▶ **Dataset**:
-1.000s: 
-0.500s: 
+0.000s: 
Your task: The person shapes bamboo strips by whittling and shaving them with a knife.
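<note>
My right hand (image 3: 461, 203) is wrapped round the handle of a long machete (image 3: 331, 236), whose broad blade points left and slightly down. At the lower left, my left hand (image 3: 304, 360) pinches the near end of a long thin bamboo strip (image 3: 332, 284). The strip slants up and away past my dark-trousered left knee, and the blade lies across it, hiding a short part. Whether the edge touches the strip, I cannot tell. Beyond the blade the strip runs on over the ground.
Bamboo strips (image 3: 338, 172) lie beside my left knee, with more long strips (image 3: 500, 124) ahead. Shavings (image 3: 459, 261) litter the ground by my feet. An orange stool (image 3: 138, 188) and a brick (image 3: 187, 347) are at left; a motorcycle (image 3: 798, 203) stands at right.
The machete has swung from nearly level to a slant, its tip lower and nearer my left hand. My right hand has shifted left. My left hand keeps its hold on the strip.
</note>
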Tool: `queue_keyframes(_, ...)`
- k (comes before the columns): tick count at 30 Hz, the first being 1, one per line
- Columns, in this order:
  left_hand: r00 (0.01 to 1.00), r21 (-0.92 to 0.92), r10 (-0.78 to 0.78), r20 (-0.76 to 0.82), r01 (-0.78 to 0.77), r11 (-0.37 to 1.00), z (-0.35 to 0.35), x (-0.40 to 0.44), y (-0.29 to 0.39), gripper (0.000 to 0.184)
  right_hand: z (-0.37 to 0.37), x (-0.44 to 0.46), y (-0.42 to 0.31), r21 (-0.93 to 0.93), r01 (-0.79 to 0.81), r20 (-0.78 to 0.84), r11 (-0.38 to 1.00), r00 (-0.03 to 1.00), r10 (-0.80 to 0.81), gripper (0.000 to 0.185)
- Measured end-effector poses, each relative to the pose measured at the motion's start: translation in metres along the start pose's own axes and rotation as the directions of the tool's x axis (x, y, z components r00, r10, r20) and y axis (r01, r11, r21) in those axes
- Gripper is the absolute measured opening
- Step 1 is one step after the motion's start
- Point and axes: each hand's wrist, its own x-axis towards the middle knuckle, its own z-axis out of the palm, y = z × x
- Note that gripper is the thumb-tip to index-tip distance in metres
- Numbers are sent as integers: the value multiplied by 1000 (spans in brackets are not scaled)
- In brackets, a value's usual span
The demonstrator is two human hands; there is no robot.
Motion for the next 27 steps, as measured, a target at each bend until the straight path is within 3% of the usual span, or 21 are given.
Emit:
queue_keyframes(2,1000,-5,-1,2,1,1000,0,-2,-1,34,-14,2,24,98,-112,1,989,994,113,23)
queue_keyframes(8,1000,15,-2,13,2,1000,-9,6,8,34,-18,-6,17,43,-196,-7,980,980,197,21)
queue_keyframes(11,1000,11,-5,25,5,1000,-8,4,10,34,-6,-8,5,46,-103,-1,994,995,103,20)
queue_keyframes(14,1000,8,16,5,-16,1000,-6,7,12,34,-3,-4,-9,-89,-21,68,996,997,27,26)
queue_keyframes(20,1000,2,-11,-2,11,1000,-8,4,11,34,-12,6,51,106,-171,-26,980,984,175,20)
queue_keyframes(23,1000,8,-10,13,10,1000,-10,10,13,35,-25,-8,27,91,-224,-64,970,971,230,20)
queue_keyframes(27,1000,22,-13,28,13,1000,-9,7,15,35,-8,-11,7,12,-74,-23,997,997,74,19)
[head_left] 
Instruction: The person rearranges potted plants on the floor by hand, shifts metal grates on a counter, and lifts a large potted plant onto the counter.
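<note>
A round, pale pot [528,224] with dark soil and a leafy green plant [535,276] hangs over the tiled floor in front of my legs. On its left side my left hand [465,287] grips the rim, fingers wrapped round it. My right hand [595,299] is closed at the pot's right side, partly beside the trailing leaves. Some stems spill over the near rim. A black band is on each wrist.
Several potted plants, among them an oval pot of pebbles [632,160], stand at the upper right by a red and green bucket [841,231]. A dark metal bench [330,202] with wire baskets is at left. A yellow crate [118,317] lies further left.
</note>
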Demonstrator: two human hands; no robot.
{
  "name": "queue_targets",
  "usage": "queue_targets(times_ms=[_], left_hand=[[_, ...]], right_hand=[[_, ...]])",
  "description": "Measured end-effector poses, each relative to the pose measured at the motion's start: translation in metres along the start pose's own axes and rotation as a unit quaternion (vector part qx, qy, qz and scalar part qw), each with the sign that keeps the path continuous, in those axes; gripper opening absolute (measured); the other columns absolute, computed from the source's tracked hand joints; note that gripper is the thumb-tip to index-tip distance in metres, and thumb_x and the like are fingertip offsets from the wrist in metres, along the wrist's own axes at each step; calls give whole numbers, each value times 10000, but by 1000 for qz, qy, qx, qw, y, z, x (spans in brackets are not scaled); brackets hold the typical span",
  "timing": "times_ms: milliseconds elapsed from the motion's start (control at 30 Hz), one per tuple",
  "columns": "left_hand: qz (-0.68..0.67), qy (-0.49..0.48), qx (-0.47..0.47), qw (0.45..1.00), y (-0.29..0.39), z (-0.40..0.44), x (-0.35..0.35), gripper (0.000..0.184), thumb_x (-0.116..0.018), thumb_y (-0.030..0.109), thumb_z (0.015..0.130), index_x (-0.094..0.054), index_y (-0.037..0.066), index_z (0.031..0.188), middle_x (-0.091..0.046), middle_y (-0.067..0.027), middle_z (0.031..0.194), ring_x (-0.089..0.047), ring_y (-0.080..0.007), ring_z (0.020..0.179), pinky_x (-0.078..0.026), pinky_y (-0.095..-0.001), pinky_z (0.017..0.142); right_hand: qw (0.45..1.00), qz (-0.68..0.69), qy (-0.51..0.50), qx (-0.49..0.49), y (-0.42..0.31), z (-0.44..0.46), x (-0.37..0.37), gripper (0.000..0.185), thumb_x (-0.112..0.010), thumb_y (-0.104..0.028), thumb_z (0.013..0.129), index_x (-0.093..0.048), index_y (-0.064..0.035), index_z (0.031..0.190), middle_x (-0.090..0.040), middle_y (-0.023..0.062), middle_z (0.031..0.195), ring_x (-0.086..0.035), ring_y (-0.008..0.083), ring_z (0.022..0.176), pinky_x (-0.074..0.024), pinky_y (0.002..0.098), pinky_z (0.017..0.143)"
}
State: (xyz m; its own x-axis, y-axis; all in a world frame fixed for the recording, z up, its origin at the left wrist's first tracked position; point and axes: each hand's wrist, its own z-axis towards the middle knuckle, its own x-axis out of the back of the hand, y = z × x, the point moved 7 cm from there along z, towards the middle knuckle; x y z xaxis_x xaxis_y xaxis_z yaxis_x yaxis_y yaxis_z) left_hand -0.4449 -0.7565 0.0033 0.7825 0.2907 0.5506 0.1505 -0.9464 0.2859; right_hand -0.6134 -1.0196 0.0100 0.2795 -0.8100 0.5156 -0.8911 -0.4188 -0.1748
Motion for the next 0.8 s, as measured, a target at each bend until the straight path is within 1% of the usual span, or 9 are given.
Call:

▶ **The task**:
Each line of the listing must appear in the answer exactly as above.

▶ **Expected answer**:
-1.000s: 
-0.500s: 
+0.000s: 
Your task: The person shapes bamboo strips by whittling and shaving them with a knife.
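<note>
My right hand (image 3: 461, 203) is wrapped round the handle of a long machete (image 3: 331, 236), whose broad blade points left and slightly down. At the lower left, my left hand (image 3: 304, 360) pinches the near end of a long thin bamboo strip (image 3: 332, 284). The strip slants up and away past my dark-trousered left knee, and the blade lies across it, hiding a short part. Whether the edge touches the strip, I cannot tell. Beyond the blade the strip runs on over the ground.
Bamboo strips (image 3: 338, 172) lie beside my left knee, with more long strips (image 3: 500, 124) ahead. Shavings (image 3: 459, 261) litter the ground by my feet. An orange stool (image 3: 138, 188) and a brick (image 3: 187, 347) are at left; a motorcycle (image 3: 798, 203) stands at right.
The machete has swung from nearly level to a slant, its tip lower and nearer my left hand. My right hand has shifted left. My left hand keeps its hold on the strip.
</note>
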Tool: `queue_keyframes(_, ...)`
- k (comes before the columns): tick count at 30 Hz, the first being 1, one per line
- Columns, in this order:
  left_hand: r00 (0.01 to 1.00), r21 (-0.92 to 0.92), r10 (-0.78 to 0.78), r20 (-0.76 to 0.82), r01 (-0.78 to 0.77), r11 (-0.37 to 1.00), z (-0.35 to 0.35), x (-0.40 to 0.44), y (-0.29 to 0.39), gripper (0.000 to 0.184)
  right_hand: z (-0.37 to 0.37), x (-0.44 to 0.46), y (-0.42 to 0.31), r21 (-0.93 to 0.93), r01 (-0.79 to 0.81), r20 (-0.78 to 0.84), r11 (-0.38 to 1.00), r00 (-0.03 to 1.00), r10 (-0.80 to 0.81), gripper (0.000 to 0.185)
- Measured end-effector poses, each relative to the pose measured at the motion's start: translation in metres along the start pose's own axes and rotation as the directions of the tool's x axis (x, y, z components r00, r10, r20) and y axis (r01, r11, r21) in those axes
- Gripper is the absolute measured opening
- Step 1 is one step after the motion's start
- Point and axes: each hand's wrist, its own x-axis towards the middle knuckle, its own z-axis out of the palm, y = z × x
- Note that gripper is the thumb-tip to index-tip distance in metres
- Numbers are sent as integers: the value multiplied by 1000 (spans in brackets are not scaled)
- In brackets, a value's usual span
The demonstrator is two human hands; there is no robot.
Motion for the next 27 steps, as measured, a target at each bend until the straight path is within 3% of the usual span, or 21 are given.
Emit:
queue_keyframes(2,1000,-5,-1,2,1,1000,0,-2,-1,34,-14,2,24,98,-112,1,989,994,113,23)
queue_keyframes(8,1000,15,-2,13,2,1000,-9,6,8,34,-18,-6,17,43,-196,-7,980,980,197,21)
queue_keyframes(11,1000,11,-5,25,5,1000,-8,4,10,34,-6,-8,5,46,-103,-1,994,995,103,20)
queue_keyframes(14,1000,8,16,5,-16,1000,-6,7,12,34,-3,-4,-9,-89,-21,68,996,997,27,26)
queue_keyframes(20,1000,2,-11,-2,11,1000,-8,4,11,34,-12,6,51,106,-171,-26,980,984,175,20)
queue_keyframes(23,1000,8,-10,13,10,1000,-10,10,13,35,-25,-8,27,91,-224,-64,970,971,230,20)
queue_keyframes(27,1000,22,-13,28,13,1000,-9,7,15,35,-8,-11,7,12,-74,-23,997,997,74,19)
[head_left] 
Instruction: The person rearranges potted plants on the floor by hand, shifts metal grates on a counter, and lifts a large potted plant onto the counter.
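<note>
A round, pale pot [528,224] with dark soil and a leafy green plant [535,276] hangs over the tiled floor in front of my legs. On its left side my left hand [465,287] grips the rim, fingers wrapped round it. My right hand [595,299] is closed at the pot's right side, partly beside the trailing leaves. Some stems spill over the near rim. A black band is on each wrist.
Several potted plants, among them an oval pot of pebbles [632,160], stand at the upper right by a red and green bucket [841,231]. A dark metal bench [330,202] with wire baskets is at left. A yellow crate [118,317] lies further left.
</note>
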Demonstrator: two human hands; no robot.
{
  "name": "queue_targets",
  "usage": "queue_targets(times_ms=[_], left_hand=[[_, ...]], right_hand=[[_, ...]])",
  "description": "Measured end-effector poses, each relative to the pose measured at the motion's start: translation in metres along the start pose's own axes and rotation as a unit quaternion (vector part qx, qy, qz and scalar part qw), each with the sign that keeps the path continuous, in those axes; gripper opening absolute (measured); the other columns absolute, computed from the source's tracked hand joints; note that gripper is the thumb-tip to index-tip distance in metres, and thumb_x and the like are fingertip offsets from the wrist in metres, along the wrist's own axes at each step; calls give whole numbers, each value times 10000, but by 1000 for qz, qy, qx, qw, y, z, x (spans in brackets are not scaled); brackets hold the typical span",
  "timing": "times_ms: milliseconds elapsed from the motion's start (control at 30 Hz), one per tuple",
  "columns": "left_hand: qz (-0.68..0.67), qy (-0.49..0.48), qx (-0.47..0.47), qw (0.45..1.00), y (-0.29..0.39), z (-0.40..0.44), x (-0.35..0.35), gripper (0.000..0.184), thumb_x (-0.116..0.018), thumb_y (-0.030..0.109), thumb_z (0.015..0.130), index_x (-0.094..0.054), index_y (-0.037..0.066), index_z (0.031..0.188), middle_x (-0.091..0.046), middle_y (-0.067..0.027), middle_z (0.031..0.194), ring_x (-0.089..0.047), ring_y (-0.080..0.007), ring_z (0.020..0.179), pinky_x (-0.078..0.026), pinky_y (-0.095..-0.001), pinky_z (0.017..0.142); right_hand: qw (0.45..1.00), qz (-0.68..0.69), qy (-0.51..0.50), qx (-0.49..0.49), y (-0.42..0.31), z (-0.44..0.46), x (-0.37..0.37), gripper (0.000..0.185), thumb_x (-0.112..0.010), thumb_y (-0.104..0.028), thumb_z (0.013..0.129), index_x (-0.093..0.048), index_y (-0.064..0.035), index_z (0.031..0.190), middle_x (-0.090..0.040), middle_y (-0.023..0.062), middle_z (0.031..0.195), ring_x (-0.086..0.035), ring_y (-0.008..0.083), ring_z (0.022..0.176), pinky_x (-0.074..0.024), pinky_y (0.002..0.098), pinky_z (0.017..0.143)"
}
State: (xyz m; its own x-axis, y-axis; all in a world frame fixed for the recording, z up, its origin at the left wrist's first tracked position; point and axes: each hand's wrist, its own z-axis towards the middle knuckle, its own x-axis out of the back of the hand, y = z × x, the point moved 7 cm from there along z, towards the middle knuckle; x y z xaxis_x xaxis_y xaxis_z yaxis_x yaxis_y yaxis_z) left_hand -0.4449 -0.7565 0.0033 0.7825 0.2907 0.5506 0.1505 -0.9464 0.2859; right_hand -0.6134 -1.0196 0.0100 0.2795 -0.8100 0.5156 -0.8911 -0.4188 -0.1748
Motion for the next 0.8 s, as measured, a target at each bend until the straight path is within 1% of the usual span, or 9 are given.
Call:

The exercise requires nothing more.